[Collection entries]
■ ■ ■ ■
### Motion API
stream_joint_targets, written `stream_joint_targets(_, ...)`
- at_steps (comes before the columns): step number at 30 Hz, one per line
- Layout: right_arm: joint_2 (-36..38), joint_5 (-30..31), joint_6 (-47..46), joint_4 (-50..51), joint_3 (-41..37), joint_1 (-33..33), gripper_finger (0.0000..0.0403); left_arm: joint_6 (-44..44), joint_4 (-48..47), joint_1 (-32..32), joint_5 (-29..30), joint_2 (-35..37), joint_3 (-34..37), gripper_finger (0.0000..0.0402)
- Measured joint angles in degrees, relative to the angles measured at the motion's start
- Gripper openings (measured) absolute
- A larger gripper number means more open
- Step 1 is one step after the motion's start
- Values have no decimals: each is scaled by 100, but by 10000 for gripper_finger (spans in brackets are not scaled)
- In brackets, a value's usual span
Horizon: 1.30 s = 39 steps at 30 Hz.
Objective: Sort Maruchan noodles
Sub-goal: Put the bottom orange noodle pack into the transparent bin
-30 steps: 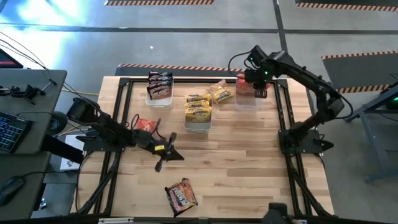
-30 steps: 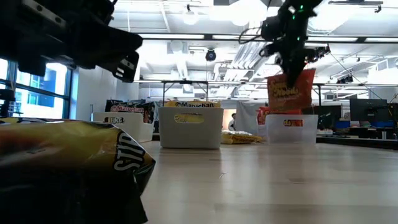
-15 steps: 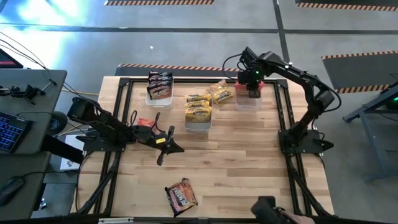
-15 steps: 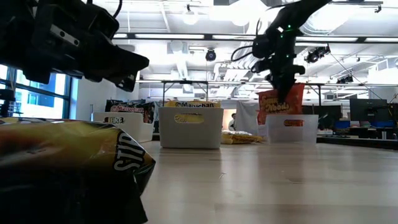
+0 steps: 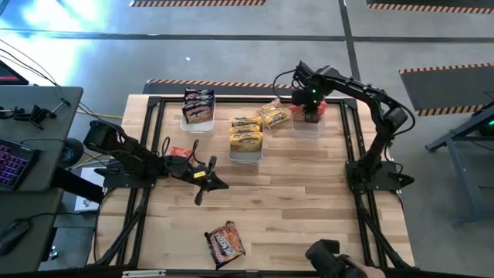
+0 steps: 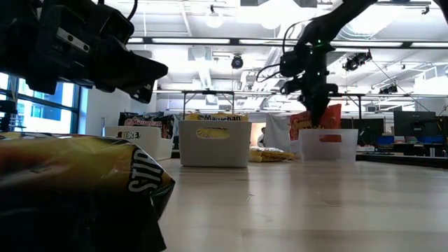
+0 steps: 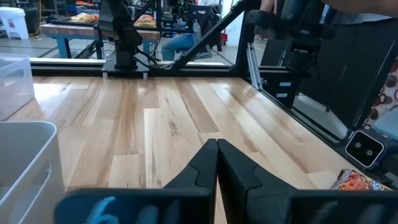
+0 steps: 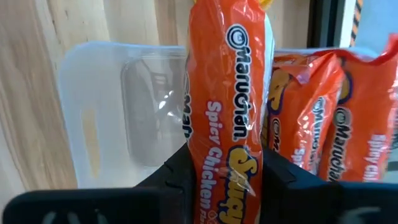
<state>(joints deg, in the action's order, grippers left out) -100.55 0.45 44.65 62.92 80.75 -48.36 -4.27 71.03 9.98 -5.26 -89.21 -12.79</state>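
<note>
Since one second ago the right gripper (image 5: 311, 113) has come lower, and the orange packet (image 8: 227, 118) it carries now sits partly inside the clear bin (image 5: 306, 126) at the far right of the table (image 5: 309, 201), where before it hung above the rim. Its fingers are closed on this packet, one on each side, and in the right wrist view two more orange packets (image 8: 323, 124) stand on edge in the same bin, just beside the held one. At the left side of the table the left gripper (image 5: 207, 184) has shifted a little toward the middle; its fingers are pressed together with nothing between them, as the left wrist view shows. Just beside the left arm an orange packet (image 5: 181, 154) lies on the wood. A dark packet (image 5: 225, 242) lies near the front edge, well apart from the bins. The far left bin (image 5: 197, 116) holds dark packets, the middle bin (image 5: 245, 147) holds yellow packets, and one yellow packet (image 5: 274, 115) lies on the table between the middle bin and the right bin.
</note>
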Motion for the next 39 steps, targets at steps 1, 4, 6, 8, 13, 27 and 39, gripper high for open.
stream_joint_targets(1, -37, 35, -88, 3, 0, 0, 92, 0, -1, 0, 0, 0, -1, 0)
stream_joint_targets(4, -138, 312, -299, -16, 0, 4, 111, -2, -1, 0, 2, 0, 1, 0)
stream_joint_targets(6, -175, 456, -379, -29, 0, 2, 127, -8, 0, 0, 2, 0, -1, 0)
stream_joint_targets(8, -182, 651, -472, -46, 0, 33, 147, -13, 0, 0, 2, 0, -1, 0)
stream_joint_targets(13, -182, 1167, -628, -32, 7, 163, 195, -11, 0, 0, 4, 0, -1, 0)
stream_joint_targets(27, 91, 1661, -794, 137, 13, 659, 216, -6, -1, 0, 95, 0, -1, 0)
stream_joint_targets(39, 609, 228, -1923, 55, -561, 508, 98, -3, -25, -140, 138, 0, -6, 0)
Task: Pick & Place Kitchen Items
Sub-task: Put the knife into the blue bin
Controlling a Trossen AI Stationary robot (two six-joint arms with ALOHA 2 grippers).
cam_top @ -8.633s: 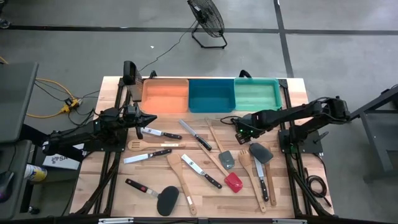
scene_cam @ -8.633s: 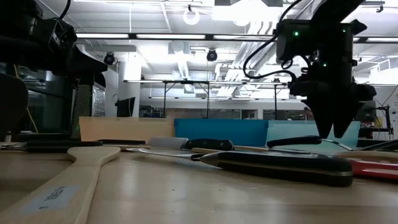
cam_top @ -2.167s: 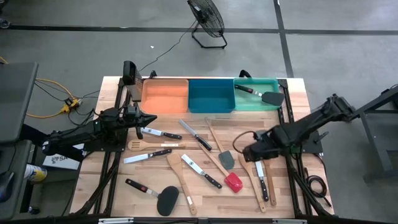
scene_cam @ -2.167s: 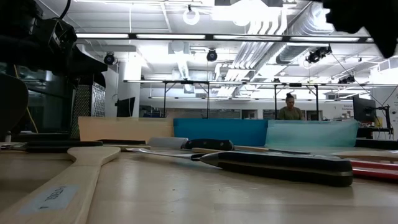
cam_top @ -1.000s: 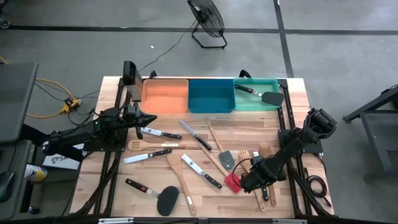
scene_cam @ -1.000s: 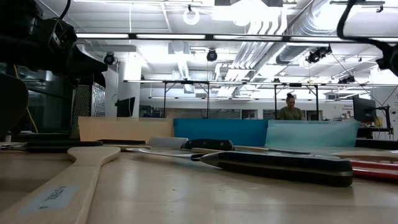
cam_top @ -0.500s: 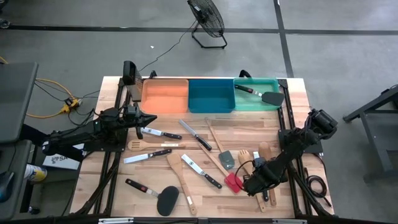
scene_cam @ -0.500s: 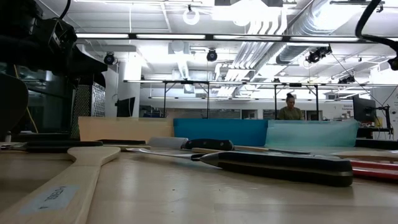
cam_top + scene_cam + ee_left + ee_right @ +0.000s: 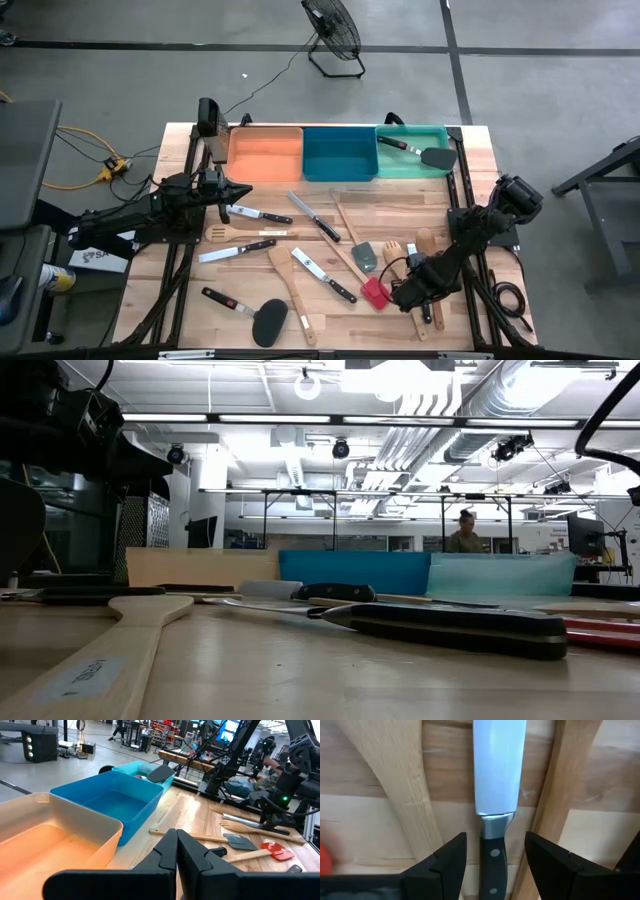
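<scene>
Tabletop [image 9: 180, 300] carries scattered kitchen items; orange, blue, green bins along far edge. Green bin [image 9: 400, 160] holds black turner [image 9: 432, 156]. My left hand [image 9: 176, 851] closed, empty, parked near orange bin [image 9: 265, 155]. My right hand [image 9: 496, 851] spread open, low, straddling black-handled knife [image 9: 497, 785] between two wooden handles, near right front.

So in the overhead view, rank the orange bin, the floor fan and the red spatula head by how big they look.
1. Orange bin, clearly the largest.
2. Floor fan, smaller than the bin; it stands on the floor, farther from the camera, so its true size is unsure.
3. Red spatula head, smallest by far.
</scene>
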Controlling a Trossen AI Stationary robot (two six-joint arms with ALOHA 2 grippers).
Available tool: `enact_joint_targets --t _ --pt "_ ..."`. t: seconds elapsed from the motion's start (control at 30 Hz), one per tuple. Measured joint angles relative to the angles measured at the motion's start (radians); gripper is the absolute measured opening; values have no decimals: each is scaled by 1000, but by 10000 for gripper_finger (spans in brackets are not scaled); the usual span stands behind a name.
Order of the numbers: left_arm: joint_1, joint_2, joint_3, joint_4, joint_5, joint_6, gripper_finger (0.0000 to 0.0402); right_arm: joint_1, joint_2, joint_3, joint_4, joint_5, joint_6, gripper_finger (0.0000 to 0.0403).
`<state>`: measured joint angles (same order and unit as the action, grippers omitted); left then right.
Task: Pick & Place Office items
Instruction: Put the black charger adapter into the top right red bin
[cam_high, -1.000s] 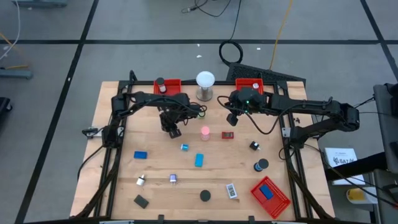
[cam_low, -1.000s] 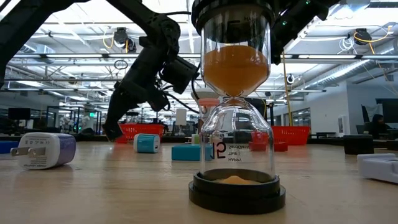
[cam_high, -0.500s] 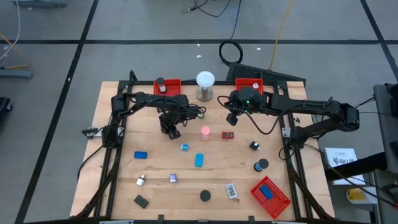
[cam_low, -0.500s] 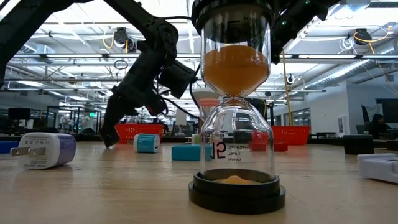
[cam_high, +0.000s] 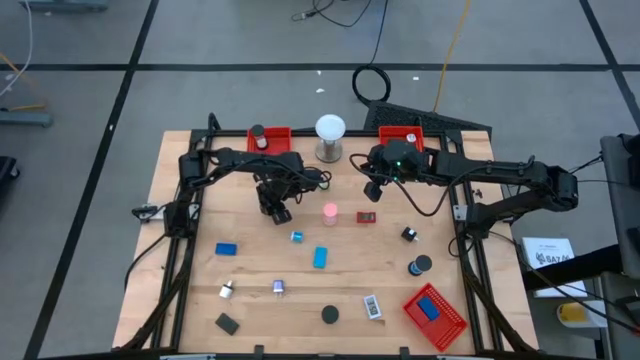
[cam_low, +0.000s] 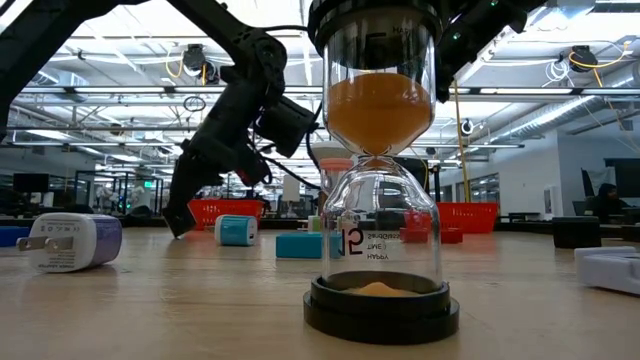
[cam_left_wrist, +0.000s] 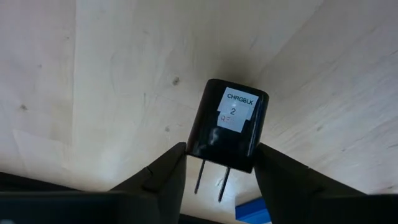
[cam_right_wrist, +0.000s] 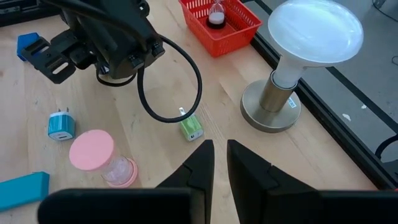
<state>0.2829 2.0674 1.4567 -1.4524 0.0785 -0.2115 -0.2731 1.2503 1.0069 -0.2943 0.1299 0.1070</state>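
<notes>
A small black plastic charger block (cam_left_wrist: 228, 126) with a white label and two metal prongs lies flat on the pale wooden table (cam_left_wrist: 112, 74), toward the far middle of the board. The left gripper (cam_left_wrist: 221, 163) sits low over it, one dark finger on each side of the prong end, close to the body but seemingly not pressing on it, so the block looks bracketed rather than held. Lifting now could leave it behind, or a late, off-centre squeeze near the prongs could make it pivot and slip out. The right gripper (cam_right_wrist: 219, 163) waits pinched together and empty near the white globe lamp (cam_right_wrist: 314, 34)
</notes>
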Motion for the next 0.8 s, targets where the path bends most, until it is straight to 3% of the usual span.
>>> enact_joint_targets --t 0.2,0.47,0.63,0.8 --pt "0 0 0 -2 -20 2 225 0 0 0 0 0 -15 34" --pt "0 -23 6 -6 -32 38 229 0 0 0 5 0 -15 34" --pt "0 -115 6 36 -68 66 229 0 0 0 7 0 -15 34" --pt "1 -307 -45 166 -51 99 230 0 0 0 6 0 -15 34"
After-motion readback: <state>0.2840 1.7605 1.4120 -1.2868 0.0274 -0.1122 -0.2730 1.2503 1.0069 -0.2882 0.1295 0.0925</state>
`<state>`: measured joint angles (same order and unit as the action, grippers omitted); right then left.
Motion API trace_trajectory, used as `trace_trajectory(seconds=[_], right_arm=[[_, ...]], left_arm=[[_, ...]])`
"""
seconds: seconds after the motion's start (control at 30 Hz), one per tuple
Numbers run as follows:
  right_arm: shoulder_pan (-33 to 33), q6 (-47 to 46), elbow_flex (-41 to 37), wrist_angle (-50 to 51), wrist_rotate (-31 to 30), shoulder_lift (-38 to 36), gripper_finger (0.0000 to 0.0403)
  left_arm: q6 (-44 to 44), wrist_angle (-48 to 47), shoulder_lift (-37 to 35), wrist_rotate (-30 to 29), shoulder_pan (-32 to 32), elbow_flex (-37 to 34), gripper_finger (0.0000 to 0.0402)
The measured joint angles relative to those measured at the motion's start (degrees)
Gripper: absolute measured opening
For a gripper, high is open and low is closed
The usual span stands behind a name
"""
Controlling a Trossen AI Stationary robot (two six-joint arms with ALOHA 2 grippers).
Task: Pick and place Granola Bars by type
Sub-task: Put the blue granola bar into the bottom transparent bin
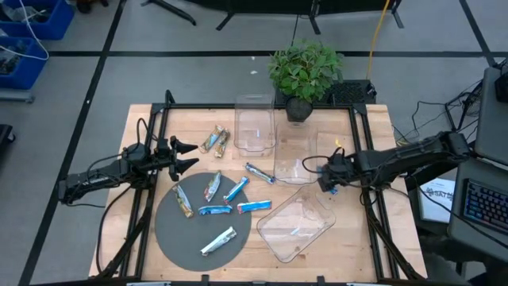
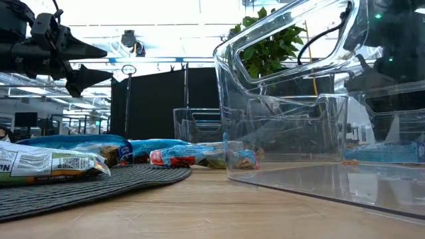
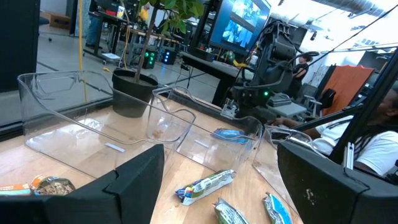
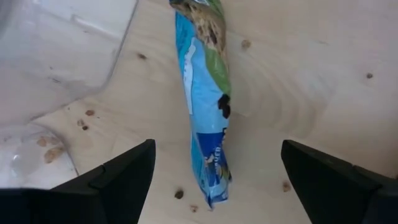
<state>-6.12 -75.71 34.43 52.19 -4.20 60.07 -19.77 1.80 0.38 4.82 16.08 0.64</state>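
1. Here, the right gripper (image 1: 326, 182), fingers spread wide and empty, points down at a bright blue foil-wrapped granola bar (image 4: 204, 106) lying on the wooden table (image 1: 143, 127), between the clear plastic bins (image 1: 295, 225).
2. The left gripper (image 1: 184, 155), fingers parted and empty, hangs above the round grey mat (image 1: 171, 230).
3. Six bars (image 1: 217, 241) lie on or around the mat; two tan-wrapped bars (image 1: 215, 140) rest beyond it.

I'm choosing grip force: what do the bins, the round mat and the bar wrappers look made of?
Bins: clear hard plastic, glossy; the table shows through.
Mat: grey, ribbed and matte in the low view, perhaps rubber or woven.
Wrappers: thin printed film, shiny and crinkled.
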Motion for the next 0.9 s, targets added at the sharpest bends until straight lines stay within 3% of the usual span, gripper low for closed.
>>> trace_trajectory(seconds=[0.47,0.9], right_arm=[[0.0,0.7,-6.3,-7.1,1.4,-2.6,0.0338],[0.0,0.9,-6.9,-10.4,1.0,-2.9,0.0338]], left_arm=[[0.0,0.0,0.0,0.0,0.0,0.0,0.031],[0.0,0.0,0.0,0.0,0.0,0.0,0.031]])
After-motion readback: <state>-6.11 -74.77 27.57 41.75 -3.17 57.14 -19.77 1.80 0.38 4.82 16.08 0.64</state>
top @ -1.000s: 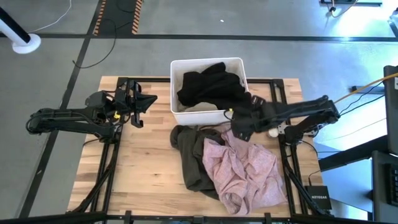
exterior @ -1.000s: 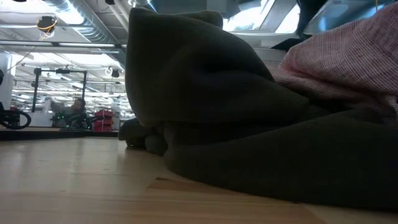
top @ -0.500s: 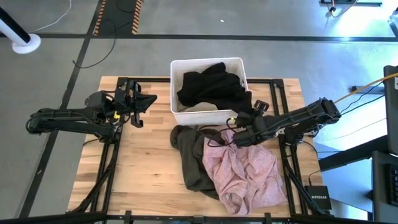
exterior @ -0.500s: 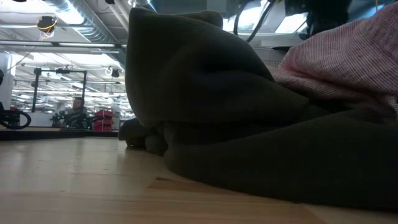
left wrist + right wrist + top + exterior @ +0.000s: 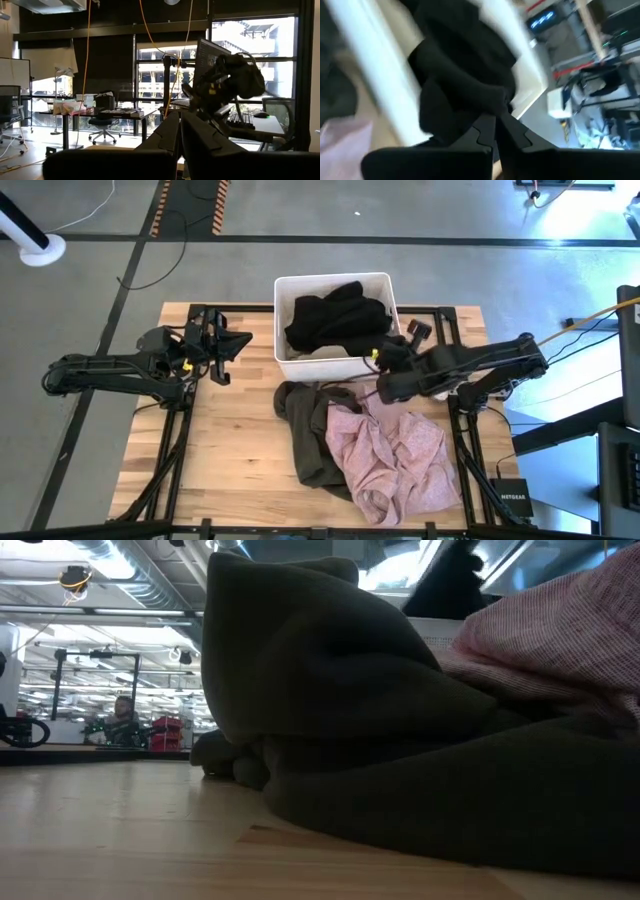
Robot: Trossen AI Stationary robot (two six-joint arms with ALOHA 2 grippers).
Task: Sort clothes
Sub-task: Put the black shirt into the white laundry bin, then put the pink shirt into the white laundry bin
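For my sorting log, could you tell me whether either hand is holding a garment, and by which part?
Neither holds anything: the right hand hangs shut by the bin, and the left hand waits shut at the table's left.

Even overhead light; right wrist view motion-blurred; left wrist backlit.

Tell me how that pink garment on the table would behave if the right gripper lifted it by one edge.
The pink garment lies crumpled in soft folds, so it would probably droop and stretch out rather than hold its shape. It overlaps the olive-brown garment, so lifting may drag that along. It looks thin and likely light.
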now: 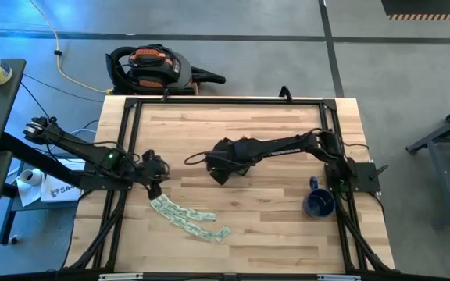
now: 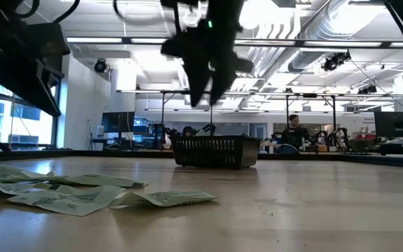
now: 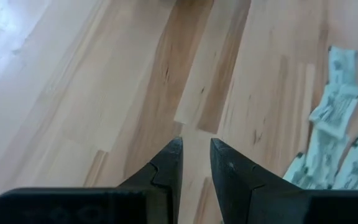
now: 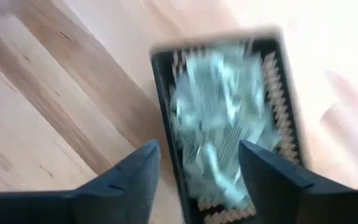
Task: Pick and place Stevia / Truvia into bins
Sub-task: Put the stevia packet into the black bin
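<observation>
A dark slatted basket (image 2: 217, 151) stands on the wooden table near its middle. In the right wrist view it (image 4: 161, 93) holds a heap of pale green and white sachets (image 4: 222, 118). My right gripper (image 4: 199, 146) hangs open above the basket (image 2: 205, 94), with nothing between its fingers. Several more sachets (image 1: 186, 215) lie flat on the table toward the near left (image 2: 68, 196). My left gripper (image 3: 196, 143) hovers over bare wood just left of that row (image 1: 156, 173). Its fingers stand a little apart, with nothing between them.
A dark blue mug (image 1: 319, 203) stands near the table's right edge, beside the right arm's base. A black frame (image 1: 131, 109) runs around the tabletop. Bare wood (image 1: 272, 226) lies between the loose sachets and the mug.
</observation>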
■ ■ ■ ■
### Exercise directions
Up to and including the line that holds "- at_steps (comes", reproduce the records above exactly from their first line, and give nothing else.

### Written answer
### Motion API
stream_joint_targets, written `stream_joint_targets(_, ...)`
- at_steps (comes before the columns): step number at 30 Hz, one per line

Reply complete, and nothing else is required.